Of monocultures and bottlenecks
by Andy Oram
Related link: http://news.com.com/2100-1029-5138447.html
There's some kind of lesson for the computer industry lurking in this
story, but darned if I can figure it out.
Essentially, a bottleneck or single point of failure at one major site
(VeriSign) triggered a bottleneck or single point of failure at
another point (the millions of Norton anti-virus products installed on
people's computers) and led to a massive denial of service.
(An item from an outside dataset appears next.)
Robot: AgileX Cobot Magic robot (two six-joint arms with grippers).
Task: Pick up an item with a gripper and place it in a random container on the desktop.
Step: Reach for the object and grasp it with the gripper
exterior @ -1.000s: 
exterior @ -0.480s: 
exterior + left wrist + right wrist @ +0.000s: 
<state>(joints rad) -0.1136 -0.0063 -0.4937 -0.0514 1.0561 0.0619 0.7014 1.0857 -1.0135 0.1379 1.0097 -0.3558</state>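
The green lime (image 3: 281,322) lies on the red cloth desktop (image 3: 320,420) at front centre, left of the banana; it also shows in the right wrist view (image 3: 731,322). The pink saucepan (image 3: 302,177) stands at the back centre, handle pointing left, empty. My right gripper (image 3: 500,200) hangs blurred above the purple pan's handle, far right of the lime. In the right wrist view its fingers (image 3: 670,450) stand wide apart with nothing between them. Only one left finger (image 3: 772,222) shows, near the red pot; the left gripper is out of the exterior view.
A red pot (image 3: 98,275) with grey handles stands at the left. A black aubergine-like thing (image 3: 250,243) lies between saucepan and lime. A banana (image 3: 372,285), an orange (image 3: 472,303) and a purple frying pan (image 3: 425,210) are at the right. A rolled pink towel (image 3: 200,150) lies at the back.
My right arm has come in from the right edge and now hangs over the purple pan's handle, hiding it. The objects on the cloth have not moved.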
There seems to be an issue with monocultures (the popularity of
VeriSign, although I don't think they should be blamed for their own
popularity) and with the centralized architecture of certificate
authorities as a technology. I don't suppose better caching would
work, because you can't cache verification. You need to be verified by
an authoritative site.
Can't really agree that this is a monoculture issue
Tempting as it is to draw a parallel to monoculture here, I don't think it is valid. Norton AntiVirus has some function that depends on validating a certificate. It either happens to be that it is connecting to some Symantec server with a Verisign cert, or it may be that it is connecting to many different servers and many of them happen to have Verisign certs. Yes, Verisign is the most popular CA, but it could have been any certificate from any CA that expired. There are many anti-virus products out there, so Norton, though very popular, also isn't a monoculture. It seems to me that any widely distributed software package that has a function that makes secure connections and is (properly) designed to check the CA's revocation list could result in overloading any given CA's infrastructure. The fault appears to be Verisign's lack of capacity for handling a peak load generated by a predictable event, but would any other CA's infrastructure really have been more robust?